Jensen Huang: NVIDIA - The $4 Trillion Company & the AI Revolution | Lex Fridman Podcast #494
FULL TRANSCRIPT
- The following is a conversation with Jensen Huang,
CEO of NVIDIA, one of the most important and influential
companies in the history of human civilization.
NVIDIA is the engine powering the AI revolution, and a lot
of its success can be directly attributed to Jensen's sheer force of
will and his many brilliant bets and decisions as a leader, engineer, and innovator.
This is Lex Fridman Podcast. And now dear friends, here's Jensen Huang.
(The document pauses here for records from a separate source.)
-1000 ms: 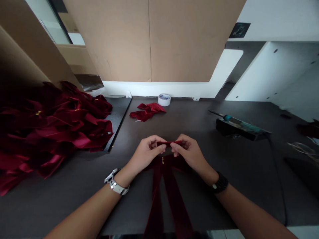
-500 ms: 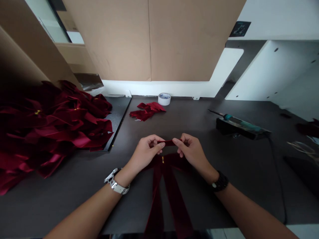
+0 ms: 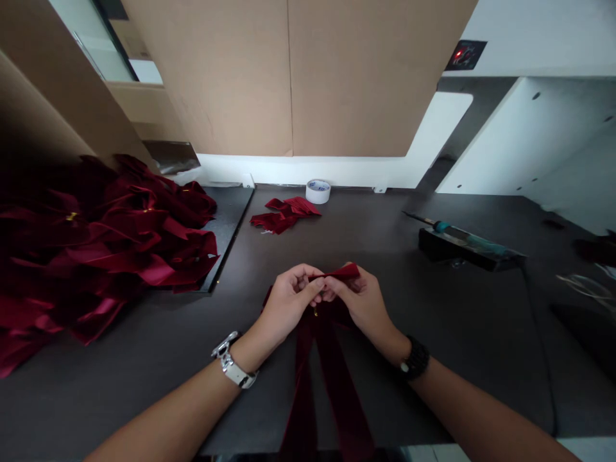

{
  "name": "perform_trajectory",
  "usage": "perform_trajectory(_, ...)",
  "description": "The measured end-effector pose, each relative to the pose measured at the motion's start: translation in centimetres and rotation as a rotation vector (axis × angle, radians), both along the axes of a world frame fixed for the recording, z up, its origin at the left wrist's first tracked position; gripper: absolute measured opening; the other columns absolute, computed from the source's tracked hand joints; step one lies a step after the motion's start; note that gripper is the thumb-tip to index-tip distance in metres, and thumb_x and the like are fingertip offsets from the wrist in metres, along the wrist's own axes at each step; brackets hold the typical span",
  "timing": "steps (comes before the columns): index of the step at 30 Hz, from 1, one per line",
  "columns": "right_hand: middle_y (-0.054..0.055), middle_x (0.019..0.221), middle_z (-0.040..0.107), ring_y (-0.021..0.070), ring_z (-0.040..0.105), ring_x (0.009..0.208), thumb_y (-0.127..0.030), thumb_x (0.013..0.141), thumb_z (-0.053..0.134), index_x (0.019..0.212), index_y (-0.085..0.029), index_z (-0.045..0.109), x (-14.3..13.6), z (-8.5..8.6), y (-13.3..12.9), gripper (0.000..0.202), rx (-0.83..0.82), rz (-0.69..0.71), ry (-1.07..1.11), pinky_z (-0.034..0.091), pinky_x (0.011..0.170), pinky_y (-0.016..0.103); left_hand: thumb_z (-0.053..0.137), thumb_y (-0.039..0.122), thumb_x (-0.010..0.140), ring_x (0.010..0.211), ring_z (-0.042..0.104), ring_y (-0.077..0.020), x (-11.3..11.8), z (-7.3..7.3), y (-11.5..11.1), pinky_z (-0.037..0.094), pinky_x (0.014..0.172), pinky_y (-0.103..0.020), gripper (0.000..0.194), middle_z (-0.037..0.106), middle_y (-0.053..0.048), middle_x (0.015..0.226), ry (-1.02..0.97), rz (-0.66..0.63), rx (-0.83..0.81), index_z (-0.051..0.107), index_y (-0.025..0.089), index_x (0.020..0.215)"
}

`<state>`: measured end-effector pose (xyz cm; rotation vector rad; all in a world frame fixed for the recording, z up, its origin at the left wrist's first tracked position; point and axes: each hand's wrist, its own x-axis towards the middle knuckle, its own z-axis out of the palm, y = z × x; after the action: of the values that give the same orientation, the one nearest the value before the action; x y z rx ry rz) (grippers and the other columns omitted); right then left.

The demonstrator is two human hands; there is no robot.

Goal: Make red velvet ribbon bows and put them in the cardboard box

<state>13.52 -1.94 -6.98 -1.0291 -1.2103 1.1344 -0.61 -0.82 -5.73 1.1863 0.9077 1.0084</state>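
Between my two hands is a small dark red velvet ribbon piece (image 3: 345,272), pinched by the fingertips of both. My left hand (image 3: 293,295) grips its left part, thumb on top. My right hand (image 3: 360,296) presses close against the left, thumb and fingers closed on the same piece, whose end sticks up past the knuckles. Directly below lies a dark red velvet bow (image 3: 339,385), its two long tails running toward the table's front edge. A small gold bit shows at its centre; my hands partly cover its loops.
A large heap of red ribbon bows (image 3: 158,250) fills the left, partly on a black board (image 3: 231,215). Further back lie red ribbon scraps (image 3: 283,215) and a tape roll (image 3: 318,191). A soldering iron (image 3: 462,237) rests on a black stand at right, its cord trailing forward.
My hands have come together, and the ribbon strip stretched between them is now bunched, with one end standing up at the right. A red light now shows on the wall panel.
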Motion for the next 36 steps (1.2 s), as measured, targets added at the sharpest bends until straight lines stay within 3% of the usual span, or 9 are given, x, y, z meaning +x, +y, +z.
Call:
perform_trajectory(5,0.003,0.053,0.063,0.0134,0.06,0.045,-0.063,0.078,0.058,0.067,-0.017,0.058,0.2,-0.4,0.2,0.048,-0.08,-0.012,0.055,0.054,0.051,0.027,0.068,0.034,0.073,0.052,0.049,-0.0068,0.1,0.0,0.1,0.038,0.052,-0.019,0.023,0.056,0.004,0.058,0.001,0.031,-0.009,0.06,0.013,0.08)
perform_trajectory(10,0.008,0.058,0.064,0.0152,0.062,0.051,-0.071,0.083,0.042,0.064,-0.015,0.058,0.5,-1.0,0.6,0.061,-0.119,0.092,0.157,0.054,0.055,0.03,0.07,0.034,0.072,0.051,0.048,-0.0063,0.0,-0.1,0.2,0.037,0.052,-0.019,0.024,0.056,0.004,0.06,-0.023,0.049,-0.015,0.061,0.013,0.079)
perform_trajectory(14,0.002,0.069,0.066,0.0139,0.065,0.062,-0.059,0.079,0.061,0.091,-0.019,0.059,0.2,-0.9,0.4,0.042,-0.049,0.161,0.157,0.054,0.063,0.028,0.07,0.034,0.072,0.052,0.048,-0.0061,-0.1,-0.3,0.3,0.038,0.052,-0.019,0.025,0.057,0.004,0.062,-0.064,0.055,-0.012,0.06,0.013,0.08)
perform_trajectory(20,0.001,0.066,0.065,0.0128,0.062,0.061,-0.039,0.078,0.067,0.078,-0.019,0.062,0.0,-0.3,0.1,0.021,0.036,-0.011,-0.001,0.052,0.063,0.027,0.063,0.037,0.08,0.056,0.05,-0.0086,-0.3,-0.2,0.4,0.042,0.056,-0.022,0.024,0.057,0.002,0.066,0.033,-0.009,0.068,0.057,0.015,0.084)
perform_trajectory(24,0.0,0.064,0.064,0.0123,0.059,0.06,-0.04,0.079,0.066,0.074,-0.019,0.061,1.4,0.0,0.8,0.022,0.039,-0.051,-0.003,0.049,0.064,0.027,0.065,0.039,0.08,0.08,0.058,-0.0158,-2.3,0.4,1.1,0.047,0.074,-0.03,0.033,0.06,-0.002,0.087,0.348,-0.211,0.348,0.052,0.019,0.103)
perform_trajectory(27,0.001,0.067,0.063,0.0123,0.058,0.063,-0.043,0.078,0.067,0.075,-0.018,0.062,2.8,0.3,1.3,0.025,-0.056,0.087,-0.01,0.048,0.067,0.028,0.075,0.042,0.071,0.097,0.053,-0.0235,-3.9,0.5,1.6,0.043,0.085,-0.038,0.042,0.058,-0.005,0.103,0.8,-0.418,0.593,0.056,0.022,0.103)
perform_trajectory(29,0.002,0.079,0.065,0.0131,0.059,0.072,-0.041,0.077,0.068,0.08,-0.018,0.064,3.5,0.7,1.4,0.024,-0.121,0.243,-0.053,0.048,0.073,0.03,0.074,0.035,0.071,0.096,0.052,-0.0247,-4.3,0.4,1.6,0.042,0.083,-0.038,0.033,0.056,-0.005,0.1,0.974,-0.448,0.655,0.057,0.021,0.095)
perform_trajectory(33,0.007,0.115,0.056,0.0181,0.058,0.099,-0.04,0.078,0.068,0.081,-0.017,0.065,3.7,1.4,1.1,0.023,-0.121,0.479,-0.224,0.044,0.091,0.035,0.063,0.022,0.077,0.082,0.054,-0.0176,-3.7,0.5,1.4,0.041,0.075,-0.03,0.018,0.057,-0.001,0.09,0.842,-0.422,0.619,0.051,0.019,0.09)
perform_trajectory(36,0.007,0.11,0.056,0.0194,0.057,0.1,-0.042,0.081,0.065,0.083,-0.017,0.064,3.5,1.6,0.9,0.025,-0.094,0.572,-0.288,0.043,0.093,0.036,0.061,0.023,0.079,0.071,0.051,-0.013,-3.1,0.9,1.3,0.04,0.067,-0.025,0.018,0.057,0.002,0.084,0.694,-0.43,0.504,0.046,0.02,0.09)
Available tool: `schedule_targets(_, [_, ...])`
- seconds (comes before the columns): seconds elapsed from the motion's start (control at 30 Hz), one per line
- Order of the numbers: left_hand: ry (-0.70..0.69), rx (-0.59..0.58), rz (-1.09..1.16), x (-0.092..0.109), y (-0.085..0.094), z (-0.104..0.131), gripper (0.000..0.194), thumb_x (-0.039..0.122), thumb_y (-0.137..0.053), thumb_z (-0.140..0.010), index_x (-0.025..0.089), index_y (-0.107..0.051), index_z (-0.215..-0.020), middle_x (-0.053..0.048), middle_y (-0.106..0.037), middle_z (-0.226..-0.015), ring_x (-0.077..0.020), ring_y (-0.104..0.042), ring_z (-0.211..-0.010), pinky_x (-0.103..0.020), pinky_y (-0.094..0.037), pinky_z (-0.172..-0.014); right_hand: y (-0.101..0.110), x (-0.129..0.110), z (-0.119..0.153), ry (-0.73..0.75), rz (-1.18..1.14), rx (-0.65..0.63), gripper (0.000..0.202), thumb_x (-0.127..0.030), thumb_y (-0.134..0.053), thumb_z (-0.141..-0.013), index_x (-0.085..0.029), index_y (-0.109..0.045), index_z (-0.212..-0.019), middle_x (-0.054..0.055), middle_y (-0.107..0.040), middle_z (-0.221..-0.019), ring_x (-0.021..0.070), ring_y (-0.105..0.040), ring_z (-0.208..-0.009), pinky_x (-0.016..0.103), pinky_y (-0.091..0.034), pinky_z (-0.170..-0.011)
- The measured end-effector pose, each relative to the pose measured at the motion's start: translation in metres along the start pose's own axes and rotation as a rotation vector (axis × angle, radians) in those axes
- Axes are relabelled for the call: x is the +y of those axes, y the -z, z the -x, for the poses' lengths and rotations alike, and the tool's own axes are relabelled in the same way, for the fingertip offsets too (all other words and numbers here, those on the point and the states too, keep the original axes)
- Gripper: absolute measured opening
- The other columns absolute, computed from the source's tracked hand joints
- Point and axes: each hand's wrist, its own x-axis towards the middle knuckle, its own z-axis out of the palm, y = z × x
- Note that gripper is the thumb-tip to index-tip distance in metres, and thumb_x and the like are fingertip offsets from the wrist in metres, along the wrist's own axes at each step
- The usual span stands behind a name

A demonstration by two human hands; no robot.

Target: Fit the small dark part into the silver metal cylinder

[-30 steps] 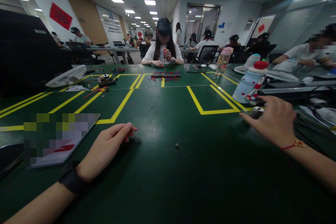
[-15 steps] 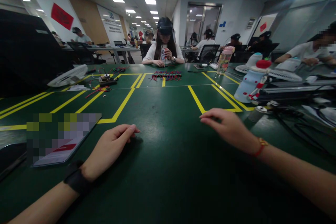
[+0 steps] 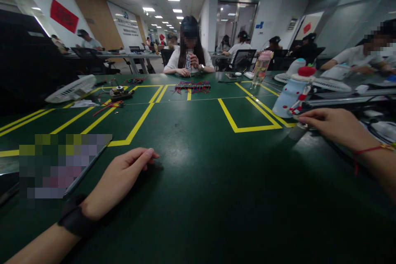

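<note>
My left hand (image 3: 123, 177) rests on the green table (image 3: 198, 181) at the left of centre, its fingers curled together with the thumb on top; whether anything is between them is hidden. At the right, the fingertips of my right hand (image 3: 335, 126) are pinched at the top of a small grey metal cylinder (image 3: 297, 132), which tilts a little on the table. Just behind it stands a light blue bottle (image 3: 288, 95) with a red top. A flat, partly blurred tablet-like object (image 3: 86, 169) lies beyond my left wrist.
Across the table a person (image 3: 189, 55) holds a small can. Before them lies a row of red and blue wired parts (image 3: 192, 87). A white fan (image 3: 72, 88) and loose wires are at the left; a clear bottle (image 3: 261, 70) and black cables are at the right.
My right hand has moved right, from above the yellow tape to the small metal cylinder, and its fingertips have closed at the top. My left hand stays nearly in place. The view has shifted slightly.
</note>
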Motion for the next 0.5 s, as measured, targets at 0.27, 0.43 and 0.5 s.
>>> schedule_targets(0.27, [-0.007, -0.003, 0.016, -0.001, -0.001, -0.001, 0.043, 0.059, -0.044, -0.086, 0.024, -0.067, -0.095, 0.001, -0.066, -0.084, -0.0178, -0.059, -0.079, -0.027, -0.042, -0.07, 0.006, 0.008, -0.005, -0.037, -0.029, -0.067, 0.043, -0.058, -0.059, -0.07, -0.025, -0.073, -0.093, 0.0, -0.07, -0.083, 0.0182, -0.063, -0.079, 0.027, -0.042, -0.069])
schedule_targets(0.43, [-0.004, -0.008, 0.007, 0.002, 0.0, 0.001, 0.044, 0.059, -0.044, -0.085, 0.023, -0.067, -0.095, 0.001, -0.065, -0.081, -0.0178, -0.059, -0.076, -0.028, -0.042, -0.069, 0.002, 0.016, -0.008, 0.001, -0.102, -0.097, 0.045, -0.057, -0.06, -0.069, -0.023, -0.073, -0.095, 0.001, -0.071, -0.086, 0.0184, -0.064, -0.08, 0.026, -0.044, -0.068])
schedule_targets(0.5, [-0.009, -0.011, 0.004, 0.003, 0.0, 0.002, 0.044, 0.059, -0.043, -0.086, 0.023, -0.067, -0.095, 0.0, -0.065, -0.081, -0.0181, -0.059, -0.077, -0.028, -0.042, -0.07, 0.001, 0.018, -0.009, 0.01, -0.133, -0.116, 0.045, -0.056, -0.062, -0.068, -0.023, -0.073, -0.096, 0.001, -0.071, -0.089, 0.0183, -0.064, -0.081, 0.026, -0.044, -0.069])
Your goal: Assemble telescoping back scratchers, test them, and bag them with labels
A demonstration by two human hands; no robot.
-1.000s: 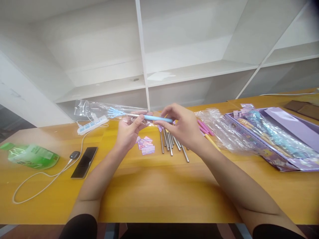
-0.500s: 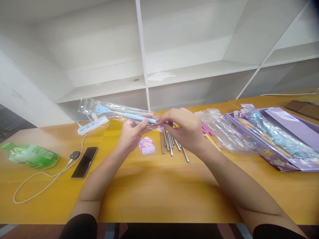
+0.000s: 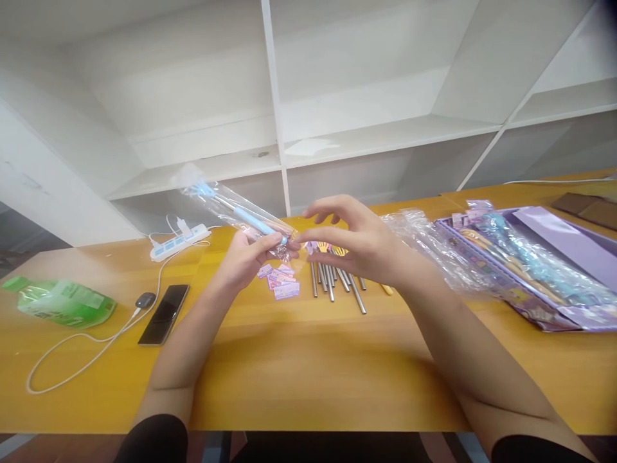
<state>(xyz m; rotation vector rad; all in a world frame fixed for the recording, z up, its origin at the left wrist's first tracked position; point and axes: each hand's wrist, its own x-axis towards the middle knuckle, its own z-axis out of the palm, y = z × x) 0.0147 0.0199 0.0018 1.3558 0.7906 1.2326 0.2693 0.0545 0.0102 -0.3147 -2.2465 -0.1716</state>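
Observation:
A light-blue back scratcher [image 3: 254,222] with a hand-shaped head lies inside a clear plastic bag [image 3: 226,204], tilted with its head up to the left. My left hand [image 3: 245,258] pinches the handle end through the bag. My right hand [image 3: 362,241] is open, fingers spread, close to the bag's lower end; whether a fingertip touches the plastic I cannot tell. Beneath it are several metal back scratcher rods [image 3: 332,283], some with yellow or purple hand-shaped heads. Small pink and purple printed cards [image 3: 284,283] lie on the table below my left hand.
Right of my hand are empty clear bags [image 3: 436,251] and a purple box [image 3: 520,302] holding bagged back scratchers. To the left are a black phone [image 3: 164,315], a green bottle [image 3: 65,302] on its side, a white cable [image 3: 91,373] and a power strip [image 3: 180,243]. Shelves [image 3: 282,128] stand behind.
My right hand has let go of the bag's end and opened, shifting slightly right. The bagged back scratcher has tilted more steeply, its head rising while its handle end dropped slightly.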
You've propelled NVIDIA into a new era in
AI, moving beyond its focus on chip scale design to now rack scale
design. And I think it's fair to say that winning for NVIDIA for a
long time used to be about building the best GPU possible, and you still
do, but now you've expanded that to extreme co-design of
GPU, CPU memory, networking, storage, power cooling,
software, the rack itself, the pod that you've announced, and even the
data center. So let's talk about extreme co-design. What is the
hardest part of co-designing system with that many complex
components and design variables?
- Yeah, thanks for that question.
So first of all, the reason why extreme co-design is necessary is because the
problem no longer fits inside one computer to be accelerated by one GPU.
The problem that you're trying to solve is you would like to go faster
than the number of computers that you add. So you added
you know, 10,000 computers, but you would like it to go a million times
faster. Then all of a sudden you have to take the algorithm,
you have to break up the algorithm, you have to refactor it,
you have to shard the pipeline, you have to shard the data, you have to shard the
model. Now all of a sudden when you distribute the problem this way,
not just scaling up the problem, but you're distributing the problem,
then everything gets in the way. This is the Amdahl's Law
problem where the amount of speed up you have for something
depends on how much of the total workload it is. And so
if computation represents 50% of the problem, and I sped up computation infinitely
like a million times,
you know, I only sped up the total workload by a factor of two.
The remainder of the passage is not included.